Re: [Cython] optimizing list.pop

2009-11-03 Thread Robert Bradshaw
On Nov 3, 2009, at 2:37 PM, Lisandro Dalcin wrote:

> On Tue, Nov 3, 2009 at 4:20 PM, Robert Bradshaw
>  wrote:
>> I concede that we're partially copying the (half-line) list-shrink  
>> trigger
>> algorithm here, but if that changed nothing would break. It's not  
>> like we're
>> using any secret APIs.
>>
>
> So L->allocated is public API? If you can get rid of that, I think no
> one would object your patch...

Well, it's clearly documented in listobject.h, and we didn't have to  
import any special headers to get it (like we do for frame objects and  
exception handling).
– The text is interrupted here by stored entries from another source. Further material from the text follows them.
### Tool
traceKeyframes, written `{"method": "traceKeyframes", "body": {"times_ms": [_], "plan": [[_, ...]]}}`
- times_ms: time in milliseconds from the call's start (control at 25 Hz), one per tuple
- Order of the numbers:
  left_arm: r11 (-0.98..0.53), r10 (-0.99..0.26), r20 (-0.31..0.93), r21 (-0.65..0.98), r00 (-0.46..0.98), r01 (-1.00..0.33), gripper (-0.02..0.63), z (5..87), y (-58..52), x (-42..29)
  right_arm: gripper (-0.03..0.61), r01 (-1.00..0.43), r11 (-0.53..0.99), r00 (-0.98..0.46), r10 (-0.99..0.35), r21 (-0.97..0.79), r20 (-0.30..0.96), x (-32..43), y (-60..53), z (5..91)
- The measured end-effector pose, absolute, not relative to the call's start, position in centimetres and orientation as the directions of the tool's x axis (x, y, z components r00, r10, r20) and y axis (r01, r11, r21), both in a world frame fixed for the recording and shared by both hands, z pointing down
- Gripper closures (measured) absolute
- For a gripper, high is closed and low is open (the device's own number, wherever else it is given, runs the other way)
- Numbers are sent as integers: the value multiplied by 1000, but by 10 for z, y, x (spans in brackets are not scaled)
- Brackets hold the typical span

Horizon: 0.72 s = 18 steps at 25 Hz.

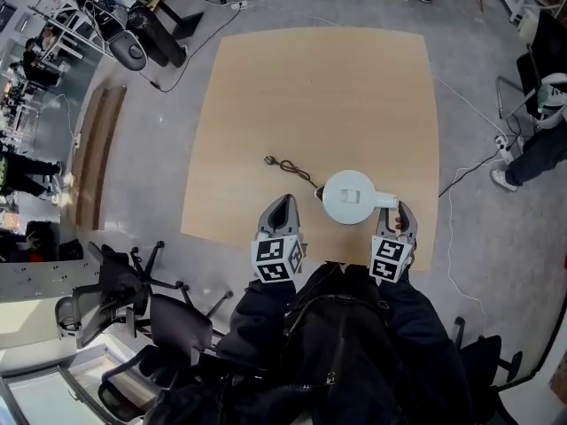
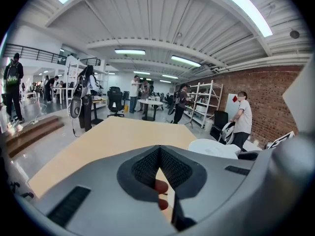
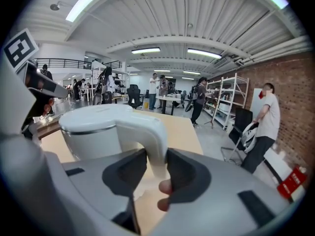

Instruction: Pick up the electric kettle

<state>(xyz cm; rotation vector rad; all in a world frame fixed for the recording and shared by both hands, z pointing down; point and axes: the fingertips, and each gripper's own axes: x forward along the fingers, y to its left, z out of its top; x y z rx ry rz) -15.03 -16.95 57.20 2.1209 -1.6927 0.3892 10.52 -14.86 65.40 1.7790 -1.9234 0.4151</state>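
Observation:
A white electric kettle (image 1: 350, 196) stands near the front edge of the wooden table (image 1: 310, 87), with its black cord (image 1: 288, 168) trailing off to the left. In the right gripper view the kettle body (image 3: 98, 127) fills the left, and its curved handle (image 3: 150, 132) runs down between the jaws. My right gripper (image 3: 156, 163) has both pads against that handle; in the head view the right gripper (image 1: 396, 212) sits at the kettle's right side. My left gripper (image 1: 283, 204) is shut and empty, left of the kettle. Its own view shows the left gripper (image 2: 158, 154) with the kettle's lid (image 2: 214, 147) to the right.
Black office chairs (image 1: 142, 299) crowd the floor at the lower left. A cable (image 1: 469, 162) runs over the floor to the right of the table, near a person's leg (image 1: 536, 153). Metal shelves (image 3: 224, 102) and several people stand far off in the hall.

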Motion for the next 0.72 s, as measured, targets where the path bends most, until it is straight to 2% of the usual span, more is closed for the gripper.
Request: {"method": "traceKeyframes", "body": {"times_ms": [720], "plan": [[-152, -878, 439, 129, 194, -980, 612, 566, -182, -175, 442, -991, 114, -62, -856, 71, 513, 92, -170, 638]]}}
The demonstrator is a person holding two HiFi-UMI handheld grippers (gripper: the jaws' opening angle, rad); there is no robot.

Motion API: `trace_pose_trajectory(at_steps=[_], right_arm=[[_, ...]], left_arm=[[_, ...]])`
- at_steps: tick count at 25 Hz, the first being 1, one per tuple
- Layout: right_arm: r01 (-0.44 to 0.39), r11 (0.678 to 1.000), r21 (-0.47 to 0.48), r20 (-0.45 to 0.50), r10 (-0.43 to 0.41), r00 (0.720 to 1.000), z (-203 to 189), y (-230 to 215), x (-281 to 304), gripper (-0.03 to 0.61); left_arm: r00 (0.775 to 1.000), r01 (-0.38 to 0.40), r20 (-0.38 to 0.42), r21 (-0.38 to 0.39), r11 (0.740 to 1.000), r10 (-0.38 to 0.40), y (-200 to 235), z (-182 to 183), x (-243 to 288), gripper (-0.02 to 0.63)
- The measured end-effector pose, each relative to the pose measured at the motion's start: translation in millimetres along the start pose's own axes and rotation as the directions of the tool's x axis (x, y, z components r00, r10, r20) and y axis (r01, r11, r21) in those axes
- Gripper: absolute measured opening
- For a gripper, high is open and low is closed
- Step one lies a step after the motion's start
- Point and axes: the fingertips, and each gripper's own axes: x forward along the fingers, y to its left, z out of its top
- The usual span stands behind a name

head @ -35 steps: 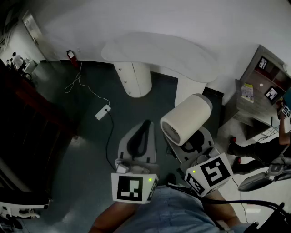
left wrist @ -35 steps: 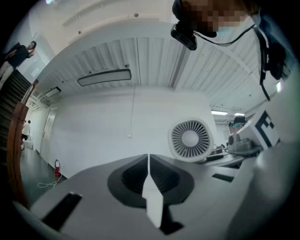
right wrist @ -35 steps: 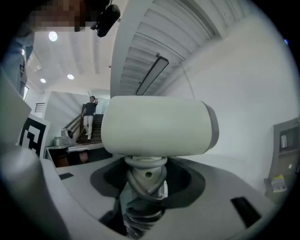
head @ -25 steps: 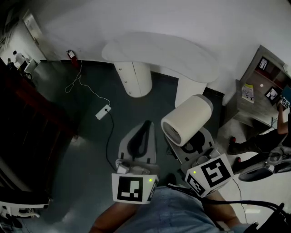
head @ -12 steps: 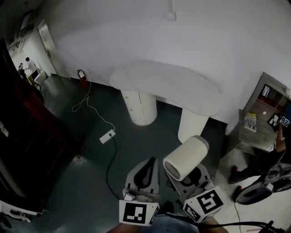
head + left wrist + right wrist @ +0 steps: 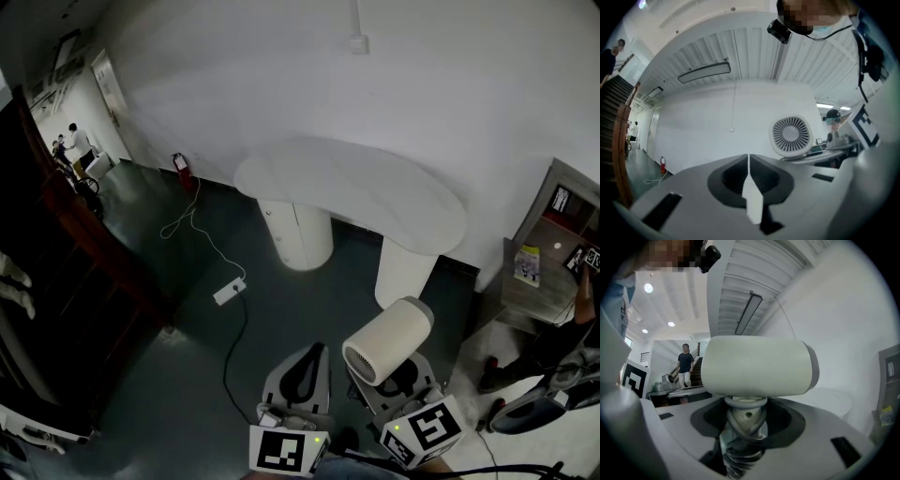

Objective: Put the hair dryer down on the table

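At the far left of the head view, a dark staircase (image 6: 66, 244) runs down beside the dark floor (image 6: 169, 375). A red fire extinguisher (image 6: 180, 167) stands against the white wall (image 6: 281, 75). From near it a white cable (image 6: 202, 234) trails across the floor to a power strip (image 6: 230, 291).

Low in the middle, the left gripper (image 6: 309, 354) points level. In the left gripper view its jaws (image 6: 748, 164) are pressed together along a thin seam with nothing between them. Its marker cube (image 6: 284, 450) sits at the bottom edge of the head view.

Beyond it stands the white, kidney-shaped tabletop (image 6: 352, 192) on two round white pedestals (image 6: 300, 232), its surface bare.

Just to the right of the left gripper, the right gripper (image 6: 401, 382) carries the hair dryer (image 6: 389, 352). In the right gripper view, its jaws (image 6: 745, 432) stand wide and close on the dryer's handle (image 6: 744, 420). The cream barrel (image 6: 754, 366) lies crosswise above them, and its grilled end faces the left gripper. The dryer is held in the air over the floor, on the near side of the right-hand pedestal and well apart from the tabletop surface.

A grey cabinet (image 6: 553, 253) stands at the right edge.
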Motion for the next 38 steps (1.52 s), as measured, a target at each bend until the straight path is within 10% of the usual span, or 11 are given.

There's nothing clean and simple to use instead,  
at least not without giving up nearly all the potential savings.

>> For the no argument case, there really is hardly any code  
>> duplication. Also,
>> we don't do any reallocation or anything, we just note that if the  
>> number of
>> items get small enough we dispatch to the generic case. I think the
>> resulting 5x speedup is worth it.
>>
>>> Why not use PyList_GET_ITEM(L) + Py_INCREF() + PyList_SetSlice() ??
>>> This way, you could easily support "L.pop(index)"...
>>
>> Have you seen the code for PyList_SetSlice? It's way more generic  
>> (and
>> complicated) than is needed in this case. And if one were to use  
>> the methods
>> mentioned above, one would still need all the bounds checking code  
>> that's
>> there (the only savings would be calling PyList_SetSlice rather  
>> than having
>> a manual loop, at the expense of extra memory management). Again,  
>> I'd argue
>> it's worth an 10x speedup.
>>
>
> Robert, "premature optimization is the root of all evil"... You are
> trying to be faster than CPython!! list.pop() is implemented more or
> less with PyList_SetSlice !!

You say this as if it's a bad thing to be faster than CPython :)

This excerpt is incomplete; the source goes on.